Post-pandemic, Nepal Rastra Bank granted borrowers an extension in interest and principal payment. Banks were allowed to restructure and reschedule loans facing difficulty in meeting the payment schedule. The loan loss provision was relaxed. The virus hit the economy very hard. Businesses suffered left and right. But banks are not sitting on loads of bad loans. As of mid-April, the 27 commercial banks held Rs67.9 billion in loan loss provision, which is about flat with Rs67.4 billion as of the end of the last fiscal and down from Rs69.4 billion as of mid-March this year; in the first nine months of the current fiscal, the average non-performing loan ratio stood at 1.4 percent, down from 1.7 percent from a year ago.

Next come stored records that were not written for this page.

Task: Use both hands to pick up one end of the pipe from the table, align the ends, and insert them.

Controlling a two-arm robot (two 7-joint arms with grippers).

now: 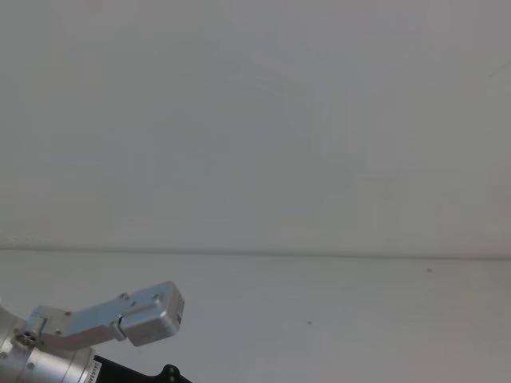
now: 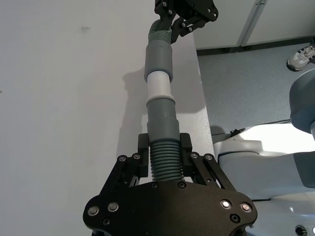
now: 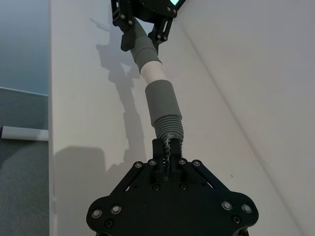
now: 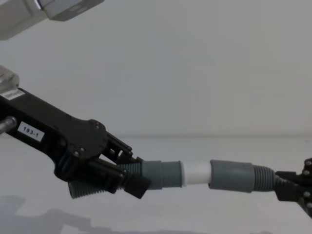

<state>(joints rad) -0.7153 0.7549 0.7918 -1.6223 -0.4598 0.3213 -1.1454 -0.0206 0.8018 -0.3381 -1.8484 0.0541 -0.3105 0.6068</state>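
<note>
The tabletop (image 4: 204,214) is a plain white surface running across the lower part of the chest view, and both pipe pieces are held clear above it, casting long shadows on it in the wrist views.

The left claw (image 4: 127,178) reaches in from the left of the chest view on a black arm with a white "183-1" label, and it is closed on the ribbed stretch of the left pipe piece (image 4: 161,174). In the left wrist view that same claw (image 2: 165,155) sits at the bottom centre, its fingers clamped either side of the ribs. The right claw (image 4: 292,191) shows at the lower right edge of the chest view, clamped on the ribbed stretch of the right pipe piece (image 4: 234,176); in the right wrist view it (image 3: 167,150) grips the ribs at the lower centre of the frame.

As for progress, pick-up is done and the two pieces lie roughly in one line, end to end. The white tip (image 4: 196,173) meets the mouth of the grey collar (image 4: 217,175) in the middle of the chest view; it looks just entered, though I cannot tell how deep from this angle. Most of the white length is exposed, so I judge the push home remains.

Each piece is dark grey, with a smooth collar passing into a corrugated section; the right wrist view shows a slight bend at the joint.
</note>
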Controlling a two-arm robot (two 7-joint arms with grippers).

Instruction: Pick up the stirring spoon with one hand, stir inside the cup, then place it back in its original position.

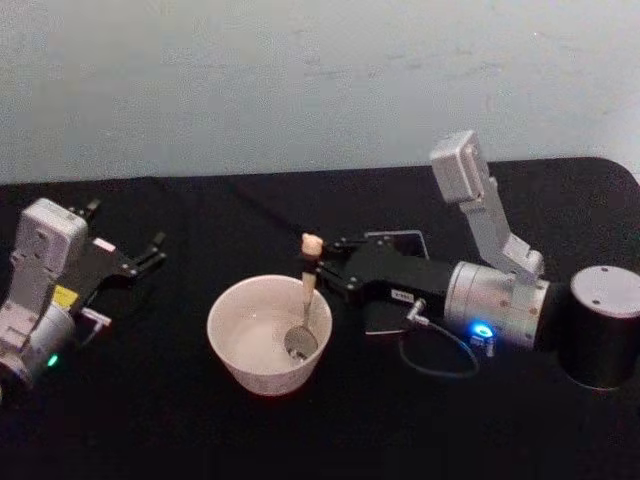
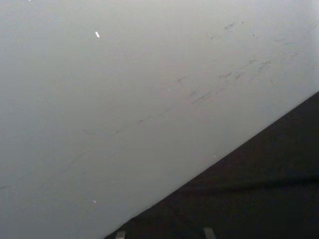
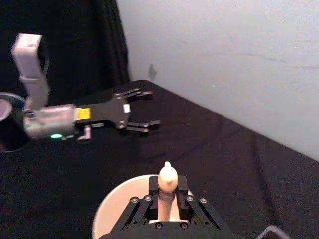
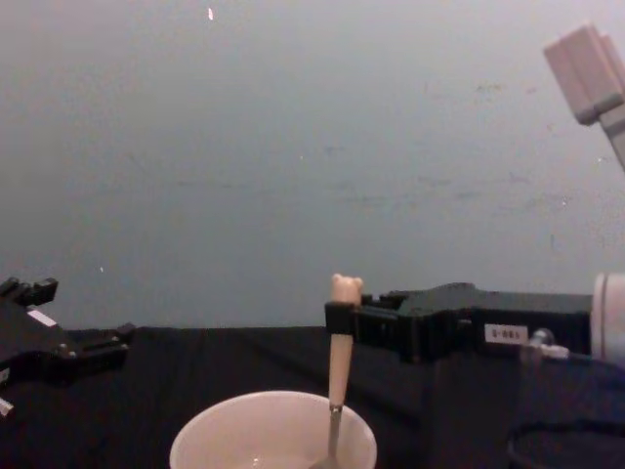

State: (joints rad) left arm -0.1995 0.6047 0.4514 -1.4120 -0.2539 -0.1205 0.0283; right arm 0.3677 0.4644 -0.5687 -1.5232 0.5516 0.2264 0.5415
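Clamping my right gripper (image 1: 320, 258) on the beige bear-topped metal stirring spoon (image 1: 307, 288), bowl down inside the wide cream-white round cup (image 1: 240, 370) mid-worktop; left gripper (image 1: 126, 226), fingers apart, near the left edge.

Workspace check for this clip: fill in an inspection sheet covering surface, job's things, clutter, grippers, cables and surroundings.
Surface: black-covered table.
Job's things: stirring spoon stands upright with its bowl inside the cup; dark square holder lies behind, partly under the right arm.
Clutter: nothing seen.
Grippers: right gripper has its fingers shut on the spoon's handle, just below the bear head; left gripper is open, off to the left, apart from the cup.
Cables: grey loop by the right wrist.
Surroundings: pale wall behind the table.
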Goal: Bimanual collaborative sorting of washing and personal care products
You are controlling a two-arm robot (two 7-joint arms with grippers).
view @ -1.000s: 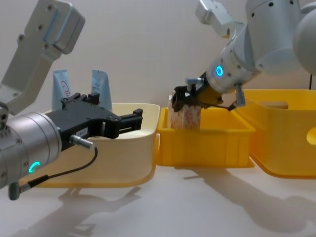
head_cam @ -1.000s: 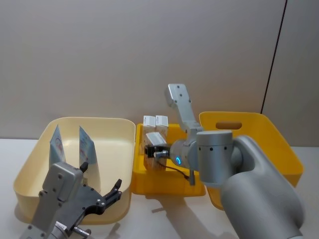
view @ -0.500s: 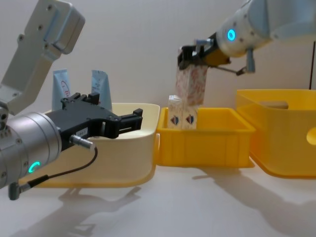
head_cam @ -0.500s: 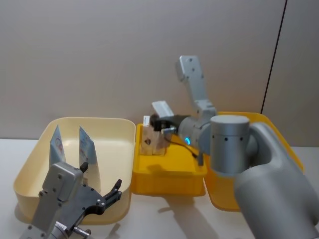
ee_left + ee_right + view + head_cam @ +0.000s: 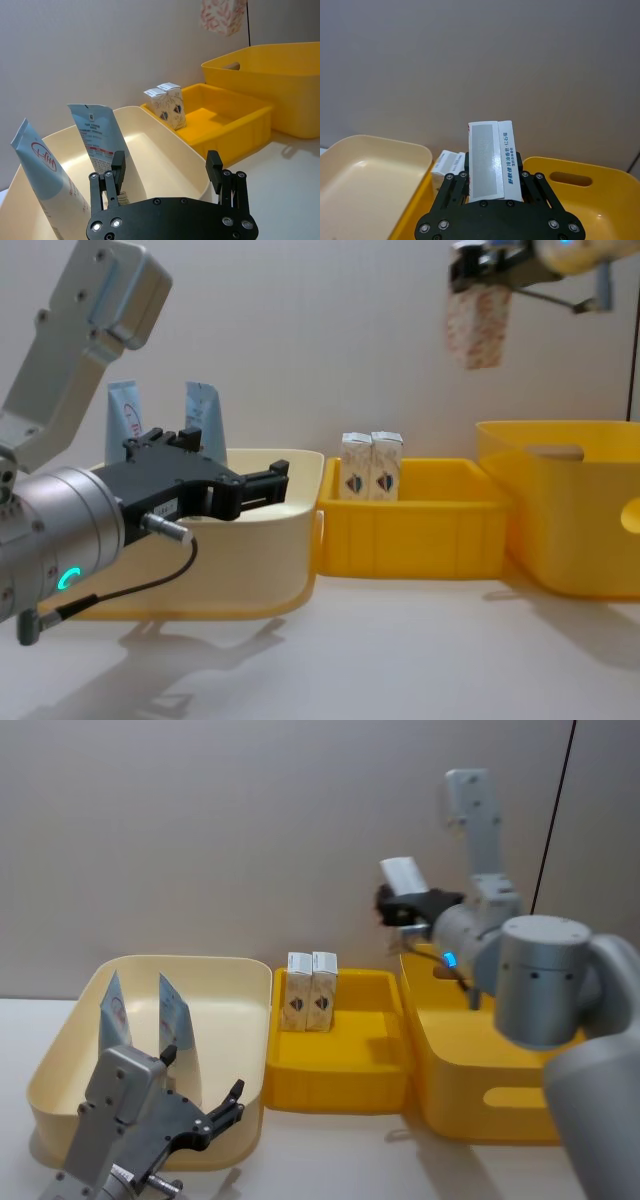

In due course, loan loss likely deteriorates. That is when the ones with weak fundamentals will truly have their backs against the wall. Covid-19 could prove to be an opportunity for the well-oiled to snap up the cloggy ones. The past year has been difficult, yet the likes of NIC Asia and Mega are bumping against the credit to core capital plus deposit ratio (CCDR) ceiling of 85 percent. In the end, things are setting up for a day when a few get really big—big enough for the regulators to sound a ‘systemically risky’ alarm bell. It is debatable if the customer wins in this new setup. In the first nine months of the current fiscal, the net interest income of the 27 banks went down 2 percent year-over-year, but net fee and commission income went up 9 percent.